• _Exercise description_
In your answer, repeat each line of the data exactly.

• _Dataset content_
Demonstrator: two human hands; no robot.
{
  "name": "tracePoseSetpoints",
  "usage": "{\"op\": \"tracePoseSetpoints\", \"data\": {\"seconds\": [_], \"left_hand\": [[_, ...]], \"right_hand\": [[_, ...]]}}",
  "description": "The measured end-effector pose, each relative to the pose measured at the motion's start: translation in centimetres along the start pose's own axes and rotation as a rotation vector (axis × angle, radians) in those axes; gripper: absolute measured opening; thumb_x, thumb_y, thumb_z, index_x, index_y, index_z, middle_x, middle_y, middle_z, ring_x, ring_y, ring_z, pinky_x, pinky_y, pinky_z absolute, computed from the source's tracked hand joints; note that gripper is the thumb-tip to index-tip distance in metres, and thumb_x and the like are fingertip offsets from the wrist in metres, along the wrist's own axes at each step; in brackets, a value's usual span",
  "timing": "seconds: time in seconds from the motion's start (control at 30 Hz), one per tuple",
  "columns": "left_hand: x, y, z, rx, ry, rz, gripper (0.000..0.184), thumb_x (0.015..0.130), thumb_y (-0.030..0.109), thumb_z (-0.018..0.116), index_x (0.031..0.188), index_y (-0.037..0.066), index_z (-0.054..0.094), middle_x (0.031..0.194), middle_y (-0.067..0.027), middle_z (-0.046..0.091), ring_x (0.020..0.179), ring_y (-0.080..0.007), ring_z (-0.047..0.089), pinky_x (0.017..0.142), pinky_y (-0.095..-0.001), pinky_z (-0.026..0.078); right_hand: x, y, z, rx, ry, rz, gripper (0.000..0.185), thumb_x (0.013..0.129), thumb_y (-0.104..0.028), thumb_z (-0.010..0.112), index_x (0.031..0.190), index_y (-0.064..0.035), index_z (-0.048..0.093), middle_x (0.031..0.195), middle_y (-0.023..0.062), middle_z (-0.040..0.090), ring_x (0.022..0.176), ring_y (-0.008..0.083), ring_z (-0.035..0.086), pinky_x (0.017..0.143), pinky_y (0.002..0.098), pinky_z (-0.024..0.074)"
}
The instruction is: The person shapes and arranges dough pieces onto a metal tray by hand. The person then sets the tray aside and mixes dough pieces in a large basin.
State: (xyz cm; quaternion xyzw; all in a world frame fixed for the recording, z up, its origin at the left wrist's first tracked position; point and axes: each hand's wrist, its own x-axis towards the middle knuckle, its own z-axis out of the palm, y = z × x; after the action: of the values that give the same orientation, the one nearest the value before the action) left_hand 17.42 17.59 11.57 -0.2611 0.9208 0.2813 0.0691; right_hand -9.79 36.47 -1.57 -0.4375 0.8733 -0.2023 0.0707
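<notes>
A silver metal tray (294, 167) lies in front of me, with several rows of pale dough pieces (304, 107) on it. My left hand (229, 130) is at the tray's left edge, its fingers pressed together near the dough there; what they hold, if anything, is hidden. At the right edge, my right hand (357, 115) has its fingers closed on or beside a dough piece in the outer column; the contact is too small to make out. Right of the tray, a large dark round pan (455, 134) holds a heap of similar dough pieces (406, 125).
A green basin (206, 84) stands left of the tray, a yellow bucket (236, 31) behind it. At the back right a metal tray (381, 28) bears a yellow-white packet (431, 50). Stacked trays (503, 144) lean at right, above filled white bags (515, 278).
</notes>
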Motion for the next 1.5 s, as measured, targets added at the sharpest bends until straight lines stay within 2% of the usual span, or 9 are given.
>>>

• _Answer space_
Demonstrator: two human hands; no robot.
{
  "name": "tracePoseSetpoints",
  "usage": "{\"op\": \"tracePoseSetpoints\", \"data\": {\"seconds\": [_], \"left_hand\": [[_, ...]], \"right_hand\": [[_, ...]]}}",
  "description": "The measured end-effector pose, each relative to the pose measured at the motion's start: translation in centimetres along the start pose's own axes and rotation as a rotation vector (axis × angle, radians) in those axes; gripper: absolute measured opening; thumb_x, thumb_y, thumb_z, index_x, index_y, index_z, middle_x, middle_y, middle_z, ring_x, ring_y, ring_z, pinky_x, pinky_y, pinky_z absolute, computed from the source's tracked hand joints; note that gripper is the thumb-tip to index-tip distance in metres, and thumb_x and the like are fingertip offsets from the wrist in metres, along the wrist's own axes at each step; in brackets, a value's usual span",
  "timing": "seconds: time in seconds from the motion's start (control at 30 Hz), one per tuple",
  "columns": "left_hand: x, y, z, rx, ry, rz, gripper (0.000..0.184), thumb_x (0.015..0.130), thumb_y (-0.030..0.109), thumb_z (-0.018..0.116), index_x (0.031..0.188), index_y (-0.037..0.066), index_z (-0.054..0.094), middle_x (0.031..0.194), middle_y (-0.067..0.027), middle_z (-0.046..0.091), ring_x (0.020..0.179), ring_y (-0.080..0.007), ring_z (-0.047..0.089), pinky_x (0.017..0.142), pinky_y (-0.095..-0.001), pinky_z (-0.026..0.078); right_hand: x, y, z, rx, ry, rz, gripper (0.000..0.185), thumb_x (0.013..0.129), thumb_y (-0.104..0.028), thumb_z (-0.010..0.112), index_x (0.031..0.190), index_y (-0.064..0.035), index_z (-0.048..0.093), middle_x (0.031..0.195), middle_y (-0.023..0.062), middle_z (-0.040..0.090), ring_x (0.022..0.176), ring_y (-0.008..0.083), ring_z (-0.035..0.086), pinky_x (0.017..0.143), pinky_y (0.002..0.098), pinky_z (-0.024..0.074)"
}
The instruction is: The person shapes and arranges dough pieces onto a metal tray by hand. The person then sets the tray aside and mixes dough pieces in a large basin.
State: (xyz cm; quaternion xyzw; all in a world frame fixed for the recording, z up, its origin at the left wrist's first tracked position; point and axes: each hand's wrist, its own x-axis towards the middle knuckle, its own z-axis out of the palm, y = z × x; after the action: of the values that give the same orientation, the one nearest the value before the action) left_hand 17.42 17.59 11.57 -0.2611 0.9208 0.2813 0.0691; right_hand -9.79 36.47 -1.57 -0.4375 0.8733 -0.2023 0.0707
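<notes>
A silver metal tray (294, 167) lies in front of me, with several rows of pale dough pieces (304, 107) on it. My left hand (229, 130) is at the tray's left edge, its fingers pressed together near the dough there; what they hold, if anything, is hidden. At the right edge, my right hand (357, 115) has its fingers closed on or beside a dough piece in the outer column; the contact is too small to make out. Right of the tray, a large dark round pan (455, 134) holds a heap of similar dough pieces (406, 125).
A green basin (206, 84) stands left of the tray, a yellow bucket (236, 31) behind it. At the back right a metal tray (381, 28) bears a yellow-white packet (431, 50). Stacked trays (503, 144) lean at right, above filled white bags (515, 278).
</notes>
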Motion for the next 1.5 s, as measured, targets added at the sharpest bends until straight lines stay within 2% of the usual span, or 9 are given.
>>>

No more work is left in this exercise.